A scopo preventivo e curativo, può essere utile misurare con una certa regolarità la pressione arteriosa per cercare di mantenerla entro i livelli raccomandati, attraverso l’adozione di uno stile di vita attivo, alimentazione equilibrata e assumendo specifiche terapie, laddove necessario. Questi interventi sono fondamentali per preservare la salute, poiché questa condizione rappresenta il fattore di rischio più importante per ictus, infarto del miocardio, aneurismi, arteriopatie periferiche, insufficienza renale cronica, retinopatie e malattie legate all’invecchiamento (disturbi della memoria, disabilità).
Come riconoscere l’ipertensione arteriosa?
Quando i valori pressori di sistolica e di diastolica superano i 140 mmHg (per la massima) e/o i 90 mmHg (per la minima), si parla di ipertensione arteriosa.
Infatti, una normale pressione arteriosa si attiene con una massima minore di 120 mmHg e una minima inferiore agli 80 mmHg.
L’esercizio fisico è una valida terapia?
L’esercizio fisico di tipo aerobico può essere un valido alleato sia negli individui geneticamente predisposti, che in tutte quelle condizioni di ipertensione lieve e moderata, poiché in grado di ridurre significativamente i valori pressori del sangue.
L’American College of Sport Medicine raccomanda la pratica di protocolli di allenamento di resistenza come terapia non farmacologica, poiché diversi studi hanno dimostrato che l’esercizio aerobico può ridurre di 10 mmHg i valori della pressione sistolica e diastolica, in soggetti con ipertensione essenziale moderata e secondaria a disfunzione renale.
Da non dimenticare che l’esercizio aerobico è anche in grado di controllare altri fattori di rischio cardiometabolico nei soggetti ipertesi.
Le modalità, frequenza e intensità raccomandate sono analoghe a quelle consigliate per il mantenimento del fitness cardiovascolare in adulti sani, ma a seconda del caso specifico sono consigliate anche intensità minori (dal 40-70%).
L’importante è promuovere uno stile di vita attivo, perché in questo modo ci sarà una minor incidenza di mortalità rispetto a chi abbraccia la sedentarietà.
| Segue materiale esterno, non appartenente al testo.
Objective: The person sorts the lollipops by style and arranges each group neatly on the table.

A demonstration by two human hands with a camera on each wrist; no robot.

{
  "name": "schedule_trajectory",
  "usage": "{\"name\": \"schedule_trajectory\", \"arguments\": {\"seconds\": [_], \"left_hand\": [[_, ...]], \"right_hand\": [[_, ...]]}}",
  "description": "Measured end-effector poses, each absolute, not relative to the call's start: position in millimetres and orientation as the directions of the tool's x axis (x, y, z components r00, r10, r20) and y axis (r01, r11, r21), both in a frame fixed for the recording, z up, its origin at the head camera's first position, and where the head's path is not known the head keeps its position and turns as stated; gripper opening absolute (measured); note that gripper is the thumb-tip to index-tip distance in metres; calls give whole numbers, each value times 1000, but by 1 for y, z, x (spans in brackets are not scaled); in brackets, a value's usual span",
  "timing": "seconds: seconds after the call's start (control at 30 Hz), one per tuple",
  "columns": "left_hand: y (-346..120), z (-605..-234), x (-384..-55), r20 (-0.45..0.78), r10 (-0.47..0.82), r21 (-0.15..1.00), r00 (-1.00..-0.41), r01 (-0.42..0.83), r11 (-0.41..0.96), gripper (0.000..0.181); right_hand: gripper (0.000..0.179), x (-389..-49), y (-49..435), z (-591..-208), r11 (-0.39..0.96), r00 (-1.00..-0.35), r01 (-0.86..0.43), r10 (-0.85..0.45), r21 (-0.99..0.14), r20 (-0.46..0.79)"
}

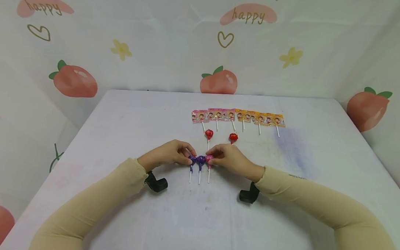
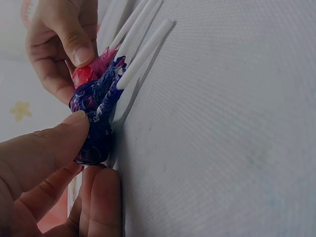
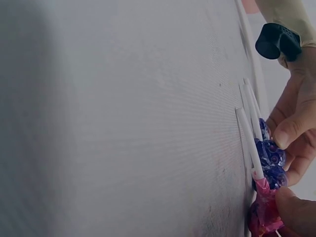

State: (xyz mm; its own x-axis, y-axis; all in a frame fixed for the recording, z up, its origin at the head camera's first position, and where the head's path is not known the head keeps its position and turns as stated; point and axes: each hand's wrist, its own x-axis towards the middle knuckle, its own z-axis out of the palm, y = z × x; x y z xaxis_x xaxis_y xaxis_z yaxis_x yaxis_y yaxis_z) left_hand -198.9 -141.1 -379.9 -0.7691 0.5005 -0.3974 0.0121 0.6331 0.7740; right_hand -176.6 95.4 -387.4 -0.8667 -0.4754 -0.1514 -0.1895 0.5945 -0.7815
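Three lollipops lie in a row on the white table, sticks toward the person. My left hand (image 1: 172, 153) pinches the head of the leftmost purple lollipop (image 2: 94, 143) between thumb and fingers. On the other side, my right hand (image 1: 233, 161) holds the pink lollipop (image 3: 266, 210) by its wrapped head, thumb on the near side. Between them sits a second purple lollipop (image 1: 201, 160), its head close against both neighbours. Just beyond the hands are two red lollipops, one upright in the head view (image 1: 209, 133) and another (image 1: 233, 137) whose stick is mostly hidden by my right hand.
Farther back runs a row of flat-wrapped lollipops, pink packets (image 1: 217, 114) on the left and orange packets (image 1: 260, 118) on the right. A bluish stain (image 1: 292, 146) marks the white table (image 1: 147, 112). Behind it hangs a peach-printed cloth (image 1: 169, 46).
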Motion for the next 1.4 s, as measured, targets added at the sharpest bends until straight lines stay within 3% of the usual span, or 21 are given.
{"name": "schedule_trajectory", "arguments": {"seconds": [1.4], "left_hand": [[-141,-380,-199,-395,499,769,-771,20,639,24]], "right_hand": [[39,-177,96,-386,591,-871,-142,-456,-794,-183]]}}
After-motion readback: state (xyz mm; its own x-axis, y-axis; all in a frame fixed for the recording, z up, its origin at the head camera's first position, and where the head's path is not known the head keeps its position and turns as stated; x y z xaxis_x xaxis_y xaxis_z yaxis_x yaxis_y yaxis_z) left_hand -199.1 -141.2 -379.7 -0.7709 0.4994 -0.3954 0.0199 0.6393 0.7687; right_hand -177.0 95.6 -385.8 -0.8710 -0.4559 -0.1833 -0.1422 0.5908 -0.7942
L’effetto antipertensivo dell’esercizio fisico è probabilmente collegato alla riduzione del peso e del grasso corporeo, alla modulazione del sistema nervoso simpatico e all’aumento delle sostanze vasodilatatrici circolanti. Anche l’effetto sull’iperinsulinemia secondaria e insulino-resistenza potrebbe giocare un ruolo primario in questo delicato equilibrio.
Quale protocollo di lavoro somministrare per il soggetto affetto da ipertensione?
Prima di intraprendere qualsiasi tipo di attività è fondamentale l’inquadramento effettuato dal medico specialista. L’allenamento dev’essere sempre adattato e personalizzato in base alle specifiche esigenze dell’individuo in questione, il quale dev’essere educato a percepire le sensazioni generate dell’attività (scala di Borg adattata), in quanto alcuni farmaci come i beta bloccanti stabilizzano la FC rendendo inattendibile l’utilizzo di questo parametro per valutare l’intensità dell’esercizio. Durante la pratica dell’attività prescelta è importante monitorare e registrare i valori della pressione arteriosa e della FC e, solo se necessario, la saturazione dell’ossigeno.
L’attività dev’essere immediatamente sospesa quando vengono superati i valori dei parametri vitali indicati dal medico specialista e/o compaiono sintomi di sofferenza locale o sistemica.